The start of 2022 must have been quite busy in the high offices of Pyongyang. The North Korean military conducted several ballistic missile tests during the month of January, a period synonymous with joy and celebration for the regime. But the party did not last long. Right after the last rehearsal, the internet was shut down across the country. The wave of cyber attacks brought all systems to a standstill for more than seven days. First, the main national websites failed, from the official news portal to the reservation page of the national airline. Then, the Asian state lost contact with the rest of the world. Emails could not be sent or received; neither resort to cloud services. The blockade was complete.

The coincidence in timing of the military maneuvers and the cyberattack led many to read the event as a response by some Western government to those war games. Nothing could be further from reality. Everything was organized by a single man from his home in Miami, known as P4x (read Pax). He did it at night, in shorts and flip-flops and going to the refrigerator frequently for beer and snacks. He wrote what he considers simple programs on his laptop, rented several remote servers and sat down to see how his plans were executed. His motivation was not geopolitical, he did not care about missiles. It was personal: he wanted to hit back at the North Koreans, who had tried to break into his computer a year earlier. “Something had to be done. I believe that if someone attacks you, you have to respond,” the American P4x tells EL PAÍS in perfect Spanish.

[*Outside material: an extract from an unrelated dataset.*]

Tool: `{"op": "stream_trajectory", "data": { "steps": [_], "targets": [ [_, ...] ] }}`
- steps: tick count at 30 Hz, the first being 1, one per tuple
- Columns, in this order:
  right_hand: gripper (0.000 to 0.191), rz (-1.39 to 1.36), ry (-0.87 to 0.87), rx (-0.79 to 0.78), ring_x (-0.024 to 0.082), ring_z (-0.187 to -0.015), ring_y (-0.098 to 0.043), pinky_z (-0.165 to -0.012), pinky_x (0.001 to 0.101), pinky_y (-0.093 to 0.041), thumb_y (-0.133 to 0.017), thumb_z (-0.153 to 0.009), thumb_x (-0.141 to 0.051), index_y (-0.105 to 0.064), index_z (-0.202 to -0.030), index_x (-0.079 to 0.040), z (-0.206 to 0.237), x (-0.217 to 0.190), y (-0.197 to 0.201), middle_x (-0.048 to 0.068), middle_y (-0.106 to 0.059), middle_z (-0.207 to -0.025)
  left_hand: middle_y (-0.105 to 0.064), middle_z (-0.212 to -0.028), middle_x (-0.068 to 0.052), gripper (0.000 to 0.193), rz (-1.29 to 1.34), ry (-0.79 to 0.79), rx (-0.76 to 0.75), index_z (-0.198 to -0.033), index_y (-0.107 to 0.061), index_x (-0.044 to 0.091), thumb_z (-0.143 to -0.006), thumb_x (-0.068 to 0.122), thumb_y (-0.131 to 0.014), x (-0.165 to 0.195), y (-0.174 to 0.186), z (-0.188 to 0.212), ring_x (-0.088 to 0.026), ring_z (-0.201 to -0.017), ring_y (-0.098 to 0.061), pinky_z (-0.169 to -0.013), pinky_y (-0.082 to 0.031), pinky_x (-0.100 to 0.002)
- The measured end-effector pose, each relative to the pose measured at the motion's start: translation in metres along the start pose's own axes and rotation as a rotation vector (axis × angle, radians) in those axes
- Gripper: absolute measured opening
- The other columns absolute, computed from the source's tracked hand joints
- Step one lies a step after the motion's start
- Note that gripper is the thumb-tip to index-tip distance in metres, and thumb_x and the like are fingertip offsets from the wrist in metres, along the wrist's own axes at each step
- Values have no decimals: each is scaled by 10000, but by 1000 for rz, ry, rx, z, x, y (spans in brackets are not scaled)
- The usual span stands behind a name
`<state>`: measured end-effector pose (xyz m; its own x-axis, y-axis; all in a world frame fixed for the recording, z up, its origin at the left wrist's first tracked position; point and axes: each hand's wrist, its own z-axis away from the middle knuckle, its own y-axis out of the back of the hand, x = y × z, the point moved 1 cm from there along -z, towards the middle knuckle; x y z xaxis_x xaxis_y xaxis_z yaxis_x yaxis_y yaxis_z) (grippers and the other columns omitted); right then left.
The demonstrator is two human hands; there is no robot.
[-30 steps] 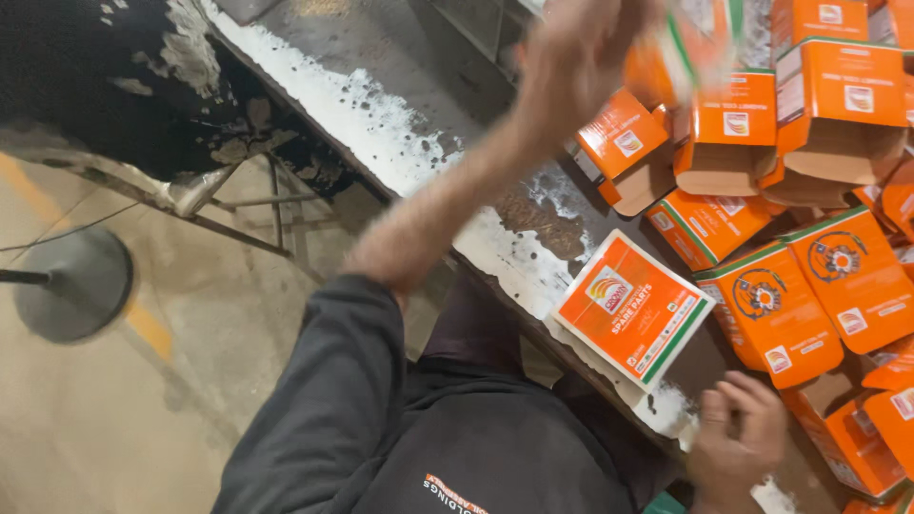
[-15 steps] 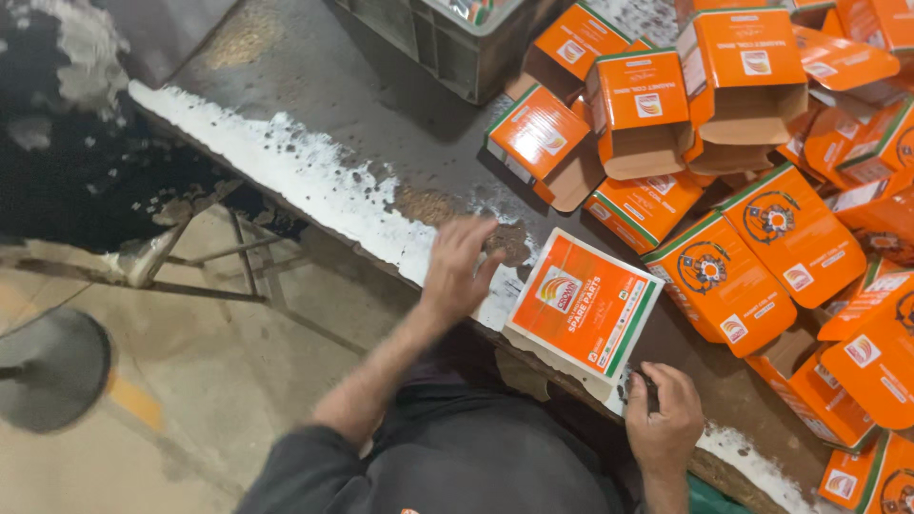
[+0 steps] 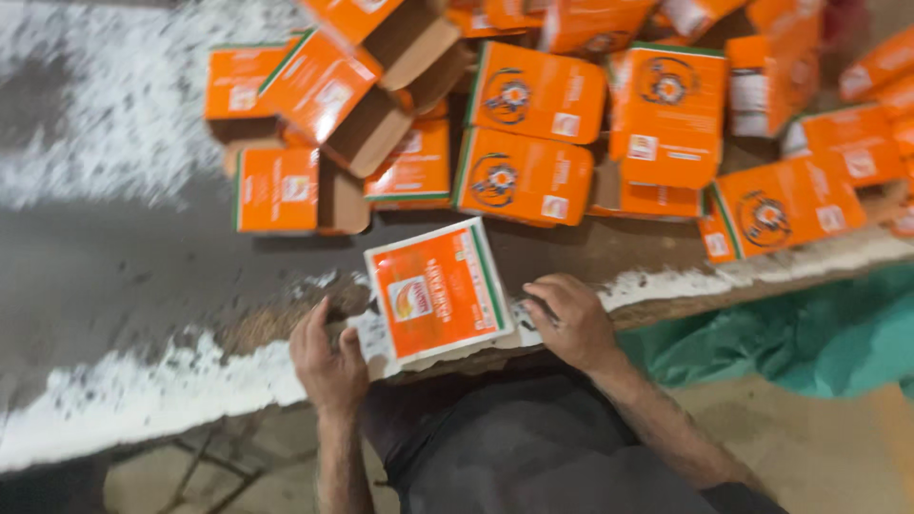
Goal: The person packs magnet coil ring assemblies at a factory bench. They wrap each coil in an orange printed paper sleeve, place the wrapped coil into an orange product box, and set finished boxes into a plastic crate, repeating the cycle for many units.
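A flat orange and white packet (image 3: 439, 290) lies near the front edge of a worn dark table (image 3: 143, 276). My left hand (image 3: 328, 357) rests on the table edge just left of the packet, fingers bent, holding nothing. My right hand (image 3: 569, 322) sits at the packet's right lower corner, fingers curled against the table edge; whether it touches the packet is unclear. Behind the packet lies a pile of orange cardboard boxes (image 3: 533, 143), some shut, some with open flaps (image 3: 381, 86).
White powder streaks the table's front edge (image 3: 114, 400) and far left part (image 3: 95, 124). A green sheet (image 3: 809, 333) hangs below the table at right. Bare concrete floor and a metal frame (image 3: 190, 476) show under the table at left.
The view has swung to face the table squarely. My left hand came down from the raised boxes to the table edge beside the packet. My right hand stays at the packet's right corner.
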<state>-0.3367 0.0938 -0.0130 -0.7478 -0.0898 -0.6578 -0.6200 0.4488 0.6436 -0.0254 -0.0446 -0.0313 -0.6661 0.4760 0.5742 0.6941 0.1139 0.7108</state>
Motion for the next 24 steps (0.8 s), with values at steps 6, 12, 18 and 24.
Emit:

He Hacker He documented his cyber attack, recording video and taking screenshots of the entire process to prove he did it alone. He revealed details of his North Korean infiltration Wiredwhich confirmed its authorship and published the story in February 2022, shortly after the events. Now, two years later, P4x has made an unusual decision in the world: to come forward. The man who shut down the internet in an entire country is named Alejandro Cáceres, he is 39 years old and owns his own cybersecurity company, Hyperion Gray. Born in the United States to Colombian parents, he has tattoos on his shirt sleeve: on his right arm is written the nickname he used before. Case North Korean, _hyp3ri0n; left, a Hash Cryptographic (an alphanumeric sequence) that surrounds a word. Your commitment to the community Hacker It goes beyond your arms. When asked if he participated in Ukraine’s cyber defense, which is supported by thousands of cybersecurity experts around the world, he replied: “I don’t remember.”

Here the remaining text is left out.